-- Activity --
An exact, complete printout of the listing is wanted, minus its images.
(Exercise data begins)
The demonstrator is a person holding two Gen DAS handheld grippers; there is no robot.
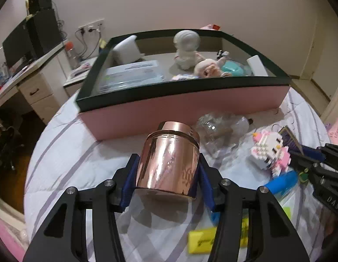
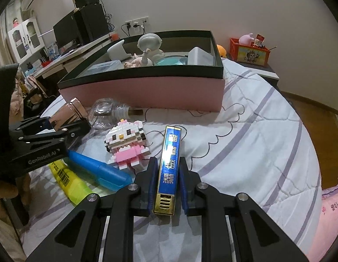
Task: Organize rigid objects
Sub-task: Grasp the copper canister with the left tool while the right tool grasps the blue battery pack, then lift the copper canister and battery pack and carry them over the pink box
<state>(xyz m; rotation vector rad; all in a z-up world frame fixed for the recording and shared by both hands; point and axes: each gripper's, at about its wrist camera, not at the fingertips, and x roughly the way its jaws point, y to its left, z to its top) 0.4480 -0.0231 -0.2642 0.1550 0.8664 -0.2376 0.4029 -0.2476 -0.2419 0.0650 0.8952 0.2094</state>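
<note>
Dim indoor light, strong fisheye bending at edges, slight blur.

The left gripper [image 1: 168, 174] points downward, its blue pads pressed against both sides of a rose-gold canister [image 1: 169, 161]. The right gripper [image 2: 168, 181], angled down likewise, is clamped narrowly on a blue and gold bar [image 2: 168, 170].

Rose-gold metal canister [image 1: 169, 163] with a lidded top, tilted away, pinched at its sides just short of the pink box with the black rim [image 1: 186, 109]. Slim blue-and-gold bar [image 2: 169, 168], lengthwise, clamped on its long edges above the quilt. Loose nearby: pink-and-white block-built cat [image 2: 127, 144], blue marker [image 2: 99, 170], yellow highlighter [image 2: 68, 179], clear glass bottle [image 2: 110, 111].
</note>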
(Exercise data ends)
-- Task solution --
The demonstrator is a person holding two Gen DAS handheld grippers; there is no robot.
Task: Organize rigid objects
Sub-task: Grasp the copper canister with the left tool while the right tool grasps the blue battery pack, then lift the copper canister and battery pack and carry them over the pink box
<state>(xyz m; rotation vector rad; all in a z-up world frame fixed for the recording and shared by both hands; point and axes: each gripper's, at about its wrist camera, not at the fingertips, and x roughly the way its jaws point, y to its left, z to its top) 0.4480 -0.0231 -0.2642 0.1550 0.8664 -0.2376 0.4029 -0.2476 -0.2419 0.0650 0.8952 0.2094</state>
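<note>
Dim indoor light, strong fisheye bending at edges, slight blur.

The left gripper [image 1: 168, 174] points downward, its blue pads pressed against both sides of a rose-gold canister [image 1: 169, 161]. The right gripper [image 2: 168, 181], angled down likewise, is clamped narrowly on a blue and gold bar [image 2: 168, 170].

Rose-gold metal canister [image 1: 169, 163] with a lidded top, tilted away, pinched at its sides just short of the pink box with the black rim [image 1: 186, 109]. Slim blue-and-gold bar [image 2: 169, 168], lengthwise, clamped on its long edges above the quilt. Loose nearby: pink-and-white block-built cat [image 2: 127, 144], blue marker [image 2: 99, 170], yellow highlighter [image 2: 68, 179], clear glass bottle [image 2: 110, 111].
</note>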

This exercise has now been fully answered.